|
|
-
Large input files via HTTP
David Parks 2012-10-22, 08:40
I want to create a MapReduce job which reads many multi-gigabyte input files from various HTTP sources & processes them nightly.
Is there a reasonably flexible way to do this in the Hadoop job its self? I expect the initial downloads to take many hours and I'd hope I can optimize the # of connections (example: I'm limited to 5 connections to one host, whereas another host has a 3-connection limit, so maximize as much as possible). Also the set of files to download will change a little over time so the input list should be easily configurable (in a config file or equivalent).

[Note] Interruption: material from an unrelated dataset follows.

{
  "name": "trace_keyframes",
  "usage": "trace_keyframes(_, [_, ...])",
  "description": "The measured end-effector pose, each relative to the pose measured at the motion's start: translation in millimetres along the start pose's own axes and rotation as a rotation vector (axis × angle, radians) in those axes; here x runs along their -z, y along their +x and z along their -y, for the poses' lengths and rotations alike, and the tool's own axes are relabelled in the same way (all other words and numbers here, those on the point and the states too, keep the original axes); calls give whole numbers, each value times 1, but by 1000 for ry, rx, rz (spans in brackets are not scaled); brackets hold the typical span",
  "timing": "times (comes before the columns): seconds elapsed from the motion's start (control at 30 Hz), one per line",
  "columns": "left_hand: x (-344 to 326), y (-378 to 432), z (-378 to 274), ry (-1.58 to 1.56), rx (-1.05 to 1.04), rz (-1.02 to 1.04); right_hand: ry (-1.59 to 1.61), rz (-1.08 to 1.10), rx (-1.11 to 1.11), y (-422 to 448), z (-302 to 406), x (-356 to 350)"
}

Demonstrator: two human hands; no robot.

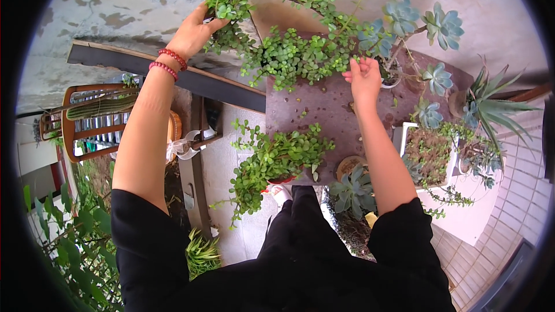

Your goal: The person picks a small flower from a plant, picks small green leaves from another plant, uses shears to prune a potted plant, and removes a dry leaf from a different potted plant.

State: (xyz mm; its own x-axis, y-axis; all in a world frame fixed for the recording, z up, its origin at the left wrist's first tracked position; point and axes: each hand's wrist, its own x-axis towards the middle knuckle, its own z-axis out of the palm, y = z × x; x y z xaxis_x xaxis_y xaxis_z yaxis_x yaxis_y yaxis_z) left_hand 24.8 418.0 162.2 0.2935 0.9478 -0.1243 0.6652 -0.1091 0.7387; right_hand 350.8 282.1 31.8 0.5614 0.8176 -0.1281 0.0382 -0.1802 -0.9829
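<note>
A bushy small-leaved succulent with the look of a dwarf jade plant [299, 58] spreads over the far side of a reddish-brown tabletop [316, 106]. Around its trailing stems at the upper left, my left hand [197, 30] has closed, its fingertips partly hidden by leaves. Two red bead bracelets [167, 65] circle that wrist. My right hand [365, 79] is at the plant's right edge, fingers curled and thumb tip against the leaves; whether a leaf is pinched there is unclear. Beside it rises a blue-green rosette succulent [401, 15] on bare, woody stems.
A second small-leaved succulent [282, 156] overhangs the table's near edge. To the right are a white planter [405, 134] of soil and a spiky aloe-like plant [490, 91]. A dark board [217, 86] slants at left, near a wooden-framed chair [67, 117]. Fallen leaves dot the tabletop.
</note>
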Motion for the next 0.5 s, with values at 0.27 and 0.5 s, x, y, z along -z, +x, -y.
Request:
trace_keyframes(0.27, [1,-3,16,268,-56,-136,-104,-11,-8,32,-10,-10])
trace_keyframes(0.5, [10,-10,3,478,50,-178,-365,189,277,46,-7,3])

Is it normal to perform batch downloads like this before running the mapreduce job? Or is it ok to include such steps in with the job? It seems handy to keep the whole process as one neat package in Hadoop if possible.
-
Re: Large input files via HTTP
Steve Loughran 2012-10-22, 08:47
data ingress is often done as an initial MR job.
Here is sounds like you'd need -a list of URLs, which you can have a single mapper run through and map to (hostname,url)
which feeds to the reducer:
hostname [url1, url2, ..]
the reducer on each hostname key can do the GET operations for that host, using whatever per-host limits you have. Remember to keep sending heartbeats to the Task Tracker so it knows that your process is alive. Oh, and see if you grab any content-length and checksum header keys to verify at the end of a long download -you don't want to accidentally pull a half-complete D/L into your work.
once the files are in HDFS you can do more work on them, which is where something like an OOzie workflow can be handy.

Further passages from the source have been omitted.